[Aim of the task]:
With the pictures removed, write out the full listing below exactly.

[Supplied material]:
-=-=-=-=-
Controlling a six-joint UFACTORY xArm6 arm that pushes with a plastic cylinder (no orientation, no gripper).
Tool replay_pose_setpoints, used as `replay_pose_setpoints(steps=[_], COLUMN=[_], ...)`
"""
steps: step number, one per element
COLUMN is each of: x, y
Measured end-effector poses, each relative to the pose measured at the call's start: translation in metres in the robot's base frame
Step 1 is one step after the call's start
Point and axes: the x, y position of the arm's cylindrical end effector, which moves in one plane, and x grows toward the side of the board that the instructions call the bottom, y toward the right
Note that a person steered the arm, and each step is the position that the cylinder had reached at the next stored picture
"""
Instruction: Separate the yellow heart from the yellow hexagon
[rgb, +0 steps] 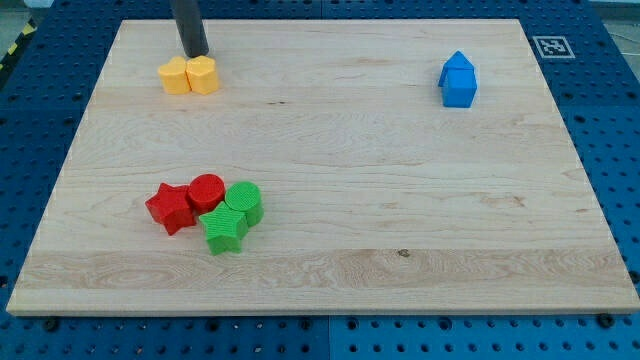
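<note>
Two yellow blocks touch side by side near the board's top left corner. The left one (175, 77) looks like the hexagon and the right one (203, 75) like the heart, though the shapes are hard to make out. My tip (196, 54) rests on the board just above them in the view. It is close to the seam between them, at the top edge of the right block.
Two blue blocks (458, 81) sit together at the top right. A red star (170, 208), a red cylinder (206, 189), a green cylinder (245, 200) and a green star (224, 230) cluster at the lower left. The wooden board's top edge (320, 20) is just behind my rod.
</note>
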Motion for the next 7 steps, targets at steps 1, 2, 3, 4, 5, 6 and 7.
replay_pose_setpoints(steps=[1, 2, 3, 4, 5, 6, 7], x=[0.001, 0.001, 0.001, 0.003, 0.004, 0.004, 0.022], y=[-0.008, -0.01, -0.013, -0.015, -0.028, -0.038, -0.038])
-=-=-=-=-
[The completed task]:
Controlling a six-joint UFACTORY xArm6 arm that pushes with a plastic cylinder (no orientation, no gripper).
Tool replay_pose_setpoints, used as `replay_pose_setpoints(steps=[_], COLUMN=[_], ...)`
"""
steps: step number, one per element
COLUMN is each of: x, y
Measured end-effector poses, each relative to the pose measured at the call's start: translation in metres in the robot's base frame
Step 1 is one step after the call's start
Point and axes: the x, y position of the arm's cylindrical end effector, which moves in one plane, and x grows toward the side of the board that the instructions call the bottom, y toward the right
Note that a person steered the arm, and each step is the position that the cylinder had reached at the next stored picture
"""
Instruction: Separate the yellow heart from the yellow hexagon
[rgb, +0 steps] 
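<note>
Two yellow blocks touch side by side near the board's top left corner. The left one (175, 77) looks like the hexagon and the right one (203, 75) like the heart, though the shapes are hard to make out. My tip (196, 54) rests on the board just above them in the view. It is close to the seam between them, at the top edge of the right block.
Two blue blocks (458, 81) sit together at the top right. A red star (170, 208), a red cylinder (206, 189), a green cylinder (245, 200) and a green star (224, 230) cluster at the lower left. The wooden board's top edge (320, 20) is just behind my rod.
</note>
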Motion for the next 7 steps, targets at steps 1, 2, 3, 4, 5, 6 and 7.
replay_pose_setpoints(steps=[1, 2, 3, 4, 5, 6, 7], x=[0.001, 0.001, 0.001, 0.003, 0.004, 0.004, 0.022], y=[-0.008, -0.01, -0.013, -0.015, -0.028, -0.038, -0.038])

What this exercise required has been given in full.